#### To do:
Look below for the line that contains "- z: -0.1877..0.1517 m" and the line that contains "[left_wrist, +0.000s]", then restate both of them and every line in between, exactly. No picture goes in the copy.

Information provided: Begin

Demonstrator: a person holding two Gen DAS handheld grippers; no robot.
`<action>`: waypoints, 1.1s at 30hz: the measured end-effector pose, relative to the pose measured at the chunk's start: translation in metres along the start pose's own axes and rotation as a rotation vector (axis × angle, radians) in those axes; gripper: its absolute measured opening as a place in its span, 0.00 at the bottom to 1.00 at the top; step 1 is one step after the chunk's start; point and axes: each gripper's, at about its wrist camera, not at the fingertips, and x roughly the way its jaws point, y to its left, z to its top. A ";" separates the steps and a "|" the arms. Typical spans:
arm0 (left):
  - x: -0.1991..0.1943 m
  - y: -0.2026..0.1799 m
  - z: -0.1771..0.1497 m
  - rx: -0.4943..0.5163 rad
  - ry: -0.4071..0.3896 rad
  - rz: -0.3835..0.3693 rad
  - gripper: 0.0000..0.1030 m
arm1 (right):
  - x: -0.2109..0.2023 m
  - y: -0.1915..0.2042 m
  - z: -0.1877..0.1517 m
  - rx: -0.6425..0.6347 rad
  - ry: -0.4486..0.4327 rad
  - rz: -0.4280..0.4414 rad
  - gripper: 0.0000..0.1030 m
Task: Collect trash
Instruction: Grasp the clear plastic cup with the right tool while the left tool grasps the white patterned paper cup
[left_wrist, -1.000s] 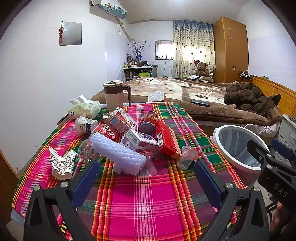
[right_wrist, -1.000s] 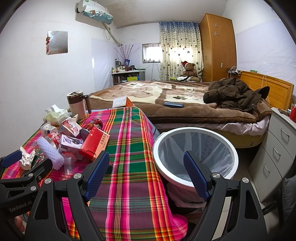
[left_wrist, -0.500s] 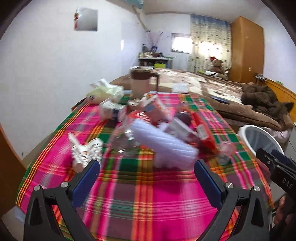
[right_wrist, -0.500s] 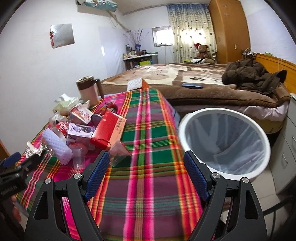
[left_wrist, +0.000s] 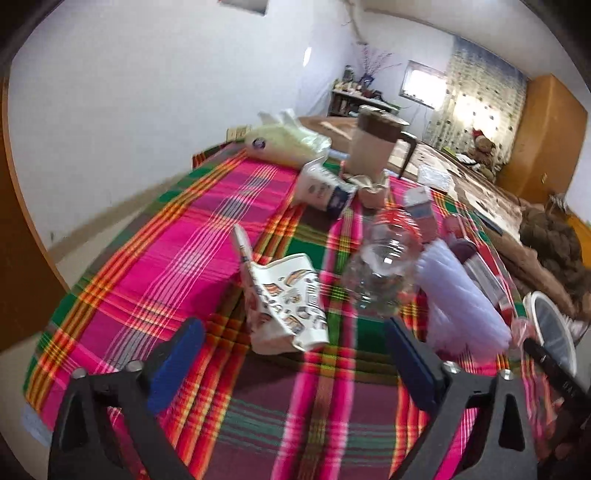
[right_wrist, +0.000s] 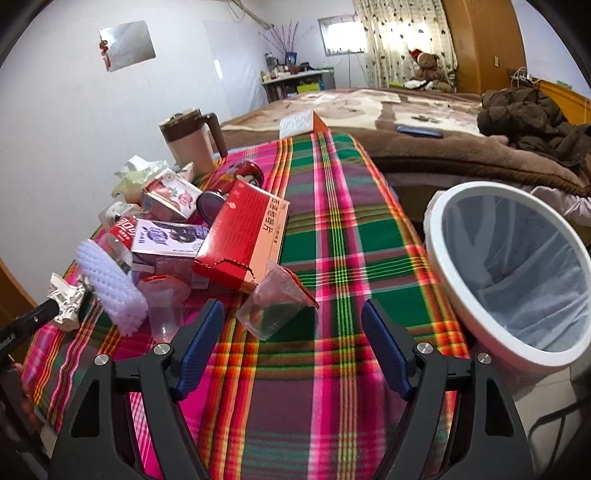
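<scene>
Trash lies heaped on the left half of a plaid tablecloth (right_wrist: 332, 229), well apart from the white bin (right_wrist: 476, 299) that stands off the table's right edge. That bin is lined with a pale translucent bag, and nothing can be made out inside it. In the heap, a red carton (right_wrist: 243, 236) with a torn front flap leans over a purple-printed box (right_wrist: 166, 236); whether either holds anything cannot be told. Just in front of the carton a clear plastic cup (right_wrist: 271, 306) lies tipped on its side with its red-edged peel lid hanging open, and a second clear cup (right_wrist: 164, 310) stands beside a white foam net sleeve (right_wrist: 110, 284). Behind the pile a lidded brown-and-beige mug (right_wrist: 190, 142) stands upright. The left wrist view, blurred, shows a crushed printed paper cup (left_wrist: 284, 299) lying near the left gripper (left_wrist: 291, 365), with an empty-looking clear bottle (left_wrist: 384, 269) on its side just beyond it. The left gripper's blue fingers (left_wrist: 177, 365) are spread wide and have just been closing a little, with only cloth between them. The right gripper (right_wrist: 291, 350) hangs over the cloth just short of the tipped cup, its fingers (right_wrist: 384, 350) also spread, just narrowed slightly, pinching nothing.
</scene>
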 end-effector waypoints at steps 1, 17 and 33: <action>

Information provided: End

#### Final answer:
  - z: -0.1877..0.1517 m
  - rx: -0.6425..0.6347 rad
  - ry: -0.4486..0.4327 rad
  - rz: -0.4280..0.4414 rad
  - gripper: 0.0000..0.1030 m
Task: Collect trash
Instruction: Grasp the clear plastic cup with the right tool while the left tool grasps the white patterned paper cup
[left_wrist, -1.000s] 
[right_wrist, -1.000s] 
[left_wrist, -0.500s] 
[right_wrist, -0.500s] 
[left_wrist, +0.000s] 

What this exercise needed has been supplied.